Riffing on Dick Cheney’s remarks this past Sunday on Meet the Press about the CIA’s torture program, American Prospect blogger Paul Waldman speculated in a Monday post that two factors explain growing support among Republicans for so-called enhanced interrogation.
One factor, Waldman asserted, is that “conservatives tend to be more punitive…and are more motivated than liberals by a kind of tribalistic morality in which different standards can be applied to Them than are applied to Us.” The other is that rank-and-file right-wingers have been influenced by conservative “elites” arguing “that the kind of torture the CIA engaged in was perfectly legal, morally unproblematic, and spectacularly effective.”
From Waldman’s post (emphasis added):
[W]e now understand better just how morally infantile [Cheney’s] thinking is…
…[I]t seems that Cheney believes that there is literally nothing the United States can do to prisoners that would be morally objectionable. If everyone is agreed that "torture" is bad, then he'll just insist that nothing the United States ever does is torture. Torture is only when foreigners do bad things to us.
While it's true that there are some conservatives offering a more nuanced view of this issue, what the average person is seeing right now is an entire party mobilizing to defend the use of torture, whether they will call it by that name or not. And that looks to be having an effect on public opinion…
…The current debate about the CIA program, which is being presented to the public largely as an argument between Republicans and Democrats, may be widening the partisan differences even further. Look at the results of this YouGov poll taken last week. Seventy percent of Republicans said that torture is always or sometimes justified against suspected terrorists, and 56 percent of Republicans said that the information you get from torture is reliable...
The coffin-specific stress position falls just short of majority GOP support, but other than that, rectal feeding is the only technique Republicans have a problem with.
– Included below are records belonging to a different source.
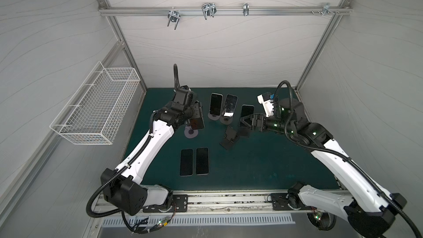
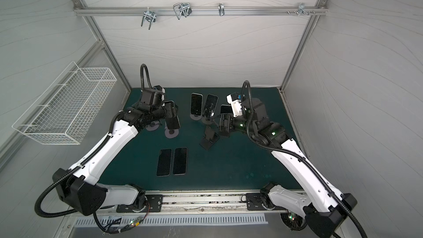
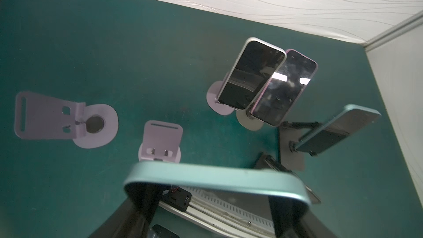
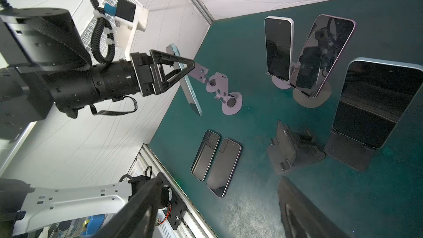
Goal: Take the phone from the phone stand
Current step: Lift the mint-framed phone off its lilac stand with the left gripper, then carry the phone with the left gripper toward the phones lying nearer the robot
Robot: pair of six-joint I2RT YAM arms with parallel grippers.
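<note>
Dark green table mat [image 1: 263, 156] covered the cell floor. White wire basket [image 1: 96, 115] hung on the left wall.

Left gripper [image 4: 185, 68]: jaws set wide and clamped across the long edges of a light-blue-edged smartphone [image 4: 190, 93]. This phone hung in the air with its screen dark, held clear of the lilac metal stand [image 3: 161, 139] just beside it. That stand's ledge was bare. A second lilac stand [image 3: 52, 116] lay folded flat on the mat nearby.

Right gripper [image 1: 246, 122]: jaws parted, nothing between them. It stood just beside a black folding stand [image 4: 350, 155] that carried another blue-edged phone [image 4: 377, 104]. Whether it touched them could not be told.

At the back, in a top view, a white-edged phone [image 1: 216, 104] and a pink-edged phone [image 1: 230, 106] leaned on round-based stands, their edges overlapping.

Near the front, one dark-screened phone [image 1: 186, 162] lay flat beside another flat phone [image 1: 202, 160].

An empty black stand [image 1: 230, 139] sat between those two and the right gripper.
</note>
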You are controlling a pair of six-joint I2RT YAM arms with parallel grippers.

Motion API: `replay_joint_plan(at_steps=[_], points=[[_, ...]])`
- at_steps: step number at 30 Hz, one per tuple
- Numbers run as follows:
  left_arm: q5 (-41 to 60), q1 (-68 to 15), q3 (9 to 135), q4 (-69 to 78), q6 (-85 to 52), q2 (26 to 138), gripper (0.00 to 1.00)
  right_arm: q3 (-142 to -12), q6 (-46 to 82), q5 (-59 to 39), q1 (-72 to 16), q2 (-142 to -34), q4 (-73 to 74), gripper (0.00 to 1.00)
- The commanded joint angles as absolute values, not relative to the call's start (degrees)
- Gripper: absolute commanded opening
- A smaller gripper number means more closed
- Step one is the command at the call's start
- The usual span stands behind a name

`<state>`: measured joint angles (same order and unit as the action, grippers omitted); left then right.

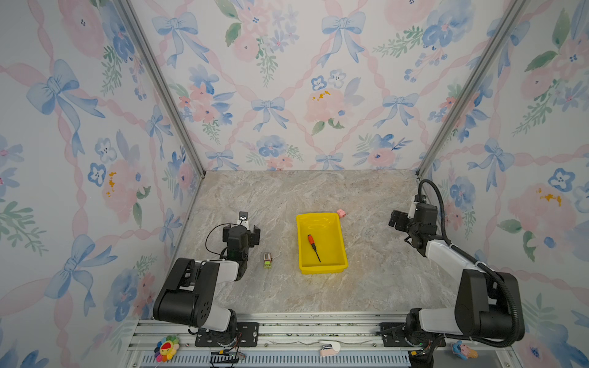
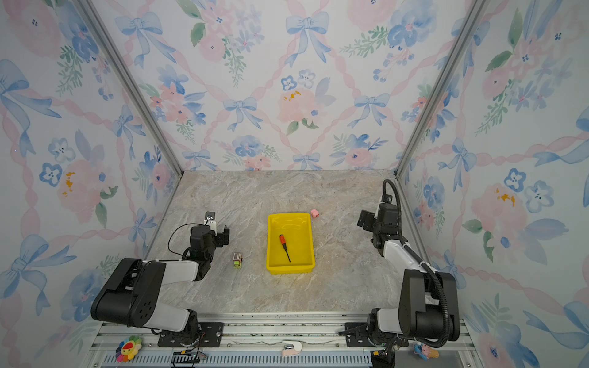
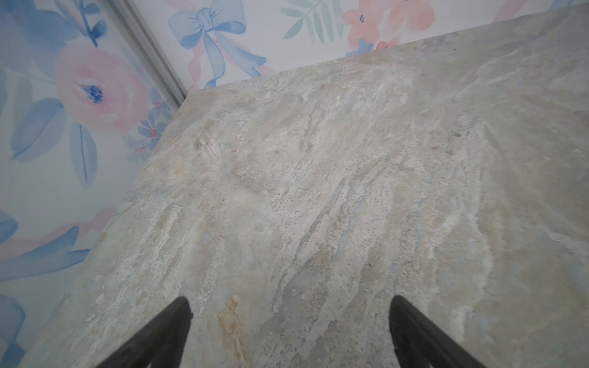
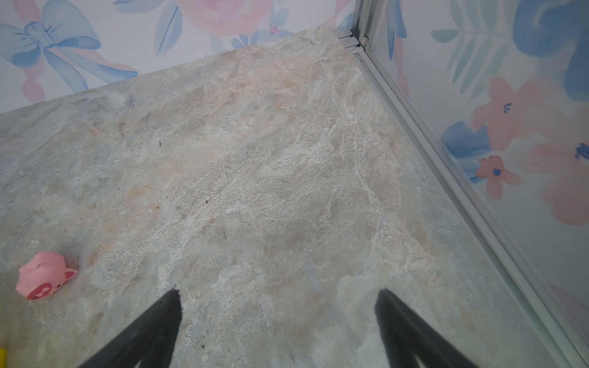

Waterboarding? Terrific! Punching? Sure! Threatening family members? Go right ahead!
So it sure looks like the GOP has indeed become the torture party. There were partisan differences before now—conservatives tend to be more punitive in general, and are more motivated than liberals by a kind of tribalistic morality in which different standards can be applied to Them than are applied to Us. And today when you ask about torturing prisoners, everyone knows that you're talking about Them.
But this baseline difference is being magnified by the debate we're having. Regular people take cues from the elites who represent them, and if you're an ordinary conservative, right now you're seeing all the elites you like—the politicians you voted for, the radio and TV hosts with whom you spend hours every week, the pundits whose opinions you value—telling you over and over again that the kind of torture the CIA engaged in was perfectly legal, morally unproblematic, and spectacularly effective.
So it isn't unexpected that Republicans would become more and more pro-torture as the debate proceeds. That doesn't make it any less ghastly, though.